I was able to watch a movie in the morning (Mother’s Day starring Julia Roberts, Jennifer Aniston, etc) just before they served breakfast. It was a sumptuous meal of croissant with jam/butter, omelette, potatoes, carrots, yogurt, coffee and juice. That omelette raised my omelette standards and the croissant was so good I got another one when the crew offered. It changed my life lol. I officially love Thai Airways. Whoever said airline meals suck?!


[Image not mine! Googled “Thai Airways Onboard Meals”] This was similar to the breakfast served during BKK to ARN flight. That was the omelette that changed my life! Haha! Also I was bothered with that bread on the table.
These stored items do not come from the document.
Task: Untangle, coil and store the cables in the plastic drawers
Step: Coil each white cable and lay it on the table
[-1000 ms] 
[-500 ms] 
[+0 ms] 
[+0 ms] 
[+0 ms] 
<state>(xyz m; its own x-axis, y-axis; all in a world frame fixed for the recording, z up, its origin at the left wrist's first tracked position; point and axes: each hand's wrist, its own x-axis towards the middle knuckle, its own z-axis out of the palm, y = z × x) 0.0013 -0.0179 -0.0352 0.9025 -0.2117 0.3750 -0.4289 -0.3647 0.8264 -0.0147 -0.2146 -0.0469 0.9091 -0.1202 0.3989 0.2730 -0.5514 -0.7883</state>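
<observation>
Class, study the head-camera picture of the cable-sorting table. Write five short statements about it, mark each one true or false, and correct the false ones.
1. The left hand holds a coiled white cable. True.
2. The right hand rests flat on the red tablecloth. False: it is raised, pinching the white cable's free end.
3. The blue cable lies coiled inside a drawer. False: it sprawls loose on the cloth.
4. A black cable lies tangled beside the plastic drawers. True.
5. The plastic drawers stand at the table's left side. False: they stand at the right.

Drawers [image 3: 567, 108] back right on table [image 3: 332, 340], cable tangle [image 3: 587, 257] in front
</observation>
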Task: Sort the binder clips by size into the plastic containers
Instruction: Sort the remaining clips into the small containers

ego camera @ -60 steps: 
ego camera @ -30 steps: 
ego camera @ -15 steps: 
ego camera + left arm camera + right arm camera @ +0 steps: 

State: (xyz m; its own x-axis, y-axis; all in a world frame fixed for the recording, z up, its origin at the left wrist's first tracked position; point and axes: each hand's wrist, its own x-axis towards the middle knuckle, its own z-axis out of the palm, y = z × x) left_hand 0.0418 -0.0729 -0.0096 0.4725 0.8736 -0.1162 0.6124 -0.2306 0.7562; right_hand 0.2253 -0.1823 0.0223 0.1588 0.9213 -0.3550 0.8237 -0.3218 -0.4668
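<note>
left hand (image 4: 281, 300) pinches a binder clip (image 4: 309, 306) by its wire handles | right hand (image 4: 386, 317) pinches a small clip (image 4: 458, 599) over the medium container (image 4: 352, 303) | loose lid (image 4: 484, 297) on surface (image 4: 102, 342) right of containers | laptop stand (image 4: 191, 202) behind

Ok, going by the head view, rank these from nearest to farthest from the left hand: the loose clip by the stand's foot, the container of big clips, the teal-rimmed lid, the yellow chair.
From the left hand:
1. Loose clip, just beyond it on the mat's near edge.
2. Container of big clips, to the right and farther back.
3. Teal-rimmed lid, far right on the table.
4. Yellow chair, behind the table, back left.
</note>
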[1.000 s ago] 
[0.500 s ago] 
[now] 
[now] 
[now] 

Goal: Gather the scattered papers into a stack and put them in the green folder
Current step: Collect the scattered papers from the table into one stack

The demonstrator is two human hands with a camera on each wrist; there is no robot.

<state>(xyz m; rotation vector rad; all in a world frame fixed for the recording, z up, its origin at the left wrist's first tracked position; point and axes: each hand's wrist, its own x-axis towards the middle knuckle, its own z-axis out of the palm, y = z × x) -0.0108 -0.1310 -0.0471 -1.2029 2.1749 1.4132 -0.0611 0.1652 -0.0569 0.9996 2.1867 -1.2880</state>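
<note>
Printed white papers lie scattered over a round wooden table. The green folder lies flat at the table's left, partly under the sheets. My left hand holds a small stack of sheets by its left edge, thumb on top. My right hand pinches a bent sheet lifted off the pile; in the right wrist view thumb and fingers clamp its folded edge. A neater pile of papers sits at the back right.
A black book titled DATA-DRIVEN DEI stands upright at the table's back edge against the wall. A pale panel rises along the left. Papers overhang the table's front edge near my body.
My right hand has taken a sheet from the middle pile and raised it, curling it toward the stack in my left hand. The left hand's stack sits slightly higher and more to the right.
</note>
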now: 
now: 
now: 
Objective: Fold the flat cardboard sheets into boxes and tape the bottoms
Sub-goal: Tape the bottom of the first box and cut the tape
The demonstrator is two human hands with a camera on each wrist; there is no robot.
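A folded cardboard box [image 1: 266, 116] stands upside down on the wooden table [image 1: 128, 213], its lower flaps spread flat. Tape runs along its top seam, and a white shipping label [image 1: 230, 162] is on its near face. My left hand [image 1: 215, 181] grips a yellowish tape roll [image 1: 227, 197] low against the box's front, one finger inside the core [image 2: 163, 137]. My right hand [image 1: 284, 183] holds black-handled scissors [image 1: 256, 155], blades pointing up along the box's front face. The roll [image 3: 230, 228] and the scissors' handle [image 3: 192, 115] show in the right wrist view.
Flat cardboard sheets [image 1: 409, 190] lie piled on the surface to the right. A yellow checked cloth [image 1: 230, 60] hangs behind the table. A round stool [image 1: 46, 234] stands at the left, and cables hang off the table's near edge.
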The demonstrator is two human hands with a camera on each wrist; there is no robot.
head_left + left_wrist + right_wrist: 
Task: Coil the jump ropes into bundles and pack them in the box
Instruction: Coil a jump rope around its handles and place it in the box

And so the pilot announced what I’ve been waiting to hear: prepare for landing! Yey!! There goes the cheerful music in my mind again 😀 surprisingly we arrived in Stockholm Arlanda Airport Terminal 5 at about 0930am local time. I was expecting it to be around noontime because of the delay. It was a cold cloudy day. We headed straight to immigration. I was among the last in queue and regretted my slow walk immediately because I probably spent almost an hour before I reached the immigration officer. The area was hot and crowded with various nationalities. The officer I lined up to was a nice lady, she asked the usual questions then stamped on my passport. I have officially entered Europe! Welcome to me!

I went on to get my large luggage and got a little lost finding my way to Arlanda Express. I pre-booked my roundtrip tickets for this. Arlanda Express is the fastest way between the airport and Stockholm Central Station, the train ride lasts about 20 minutes. My boyfriend was already waiting for me at the Central Station. Good thing because I struggled with my large luggage 😀 His apartment is just walking distance from the station. I first withdrew some SEK (Swedish Kronas) from a blue Bankomat ATM (it doesn’t have Maestro or Cirrus logo but Rean said they were able to get cash from there so meh) because I failed to find the ATMs in the airport. I was greeted by the cold weather as soon as we stepped outside.

I initially planned to roam around Stockholm in the afternoon. However, jetlag beat me. You know that feeling after swimming, when you feel like your body is still in the water? It was like that (for me), except that I feel like I’m still on the plane. Also, I was a little dizzy and overly sleepy, because I never got proper sleep during the flight. So I just called it a day and decided to go the following day instead.

Yay. Stockholm. Zzz


Thank you Thai Airways! See you in 15 days!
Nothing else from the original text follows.